> **WHAT NEEDS TO BE DONE**: For every line below, restate it exactly and drop the images.

Segment Open

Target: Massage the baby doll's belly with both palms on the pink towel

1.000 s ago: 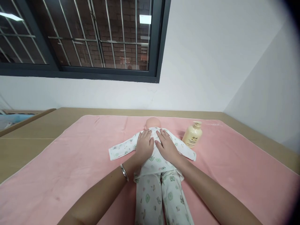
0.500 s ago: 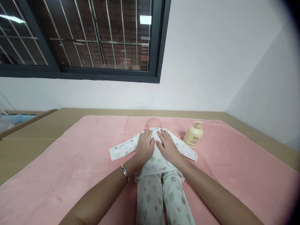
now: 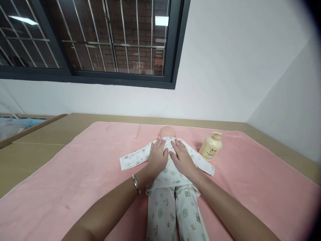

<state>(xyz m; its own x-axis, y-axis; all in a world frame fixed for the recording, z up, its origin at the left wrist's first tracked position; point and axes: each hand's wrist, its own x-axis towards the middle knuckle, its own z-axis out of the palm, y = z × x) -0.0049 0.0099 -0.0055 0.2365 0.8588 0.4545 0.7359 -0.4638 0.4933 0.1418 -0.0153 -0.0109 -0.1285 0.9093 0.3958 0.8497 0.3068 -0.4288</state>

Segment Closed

> **COMPLETED EXERCISE**:
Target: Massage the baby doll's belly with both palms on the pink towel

1.000 s ago: 
0.500 s ago: 
now: 

<state>(xyz m; its own x-axis, y-axis; all in a world frame fixed for the recording, z up, its origin at the left wrist's first tracked position; point and axes: each hand's wrist, its own x-axis towards the middle knuckle, its own z-axis out of the palm, y = z × x) -0.0049 0.0099 -0.0055 0.2365 0.8588 0.4545 0.7359 -0.4638 0.4933 0.1418 -0.0153 -0.0109 -0.1285 0.9093 0.3958 0.8497 0.3068 -0.4288</state>

The output is finished and nothing more is needed.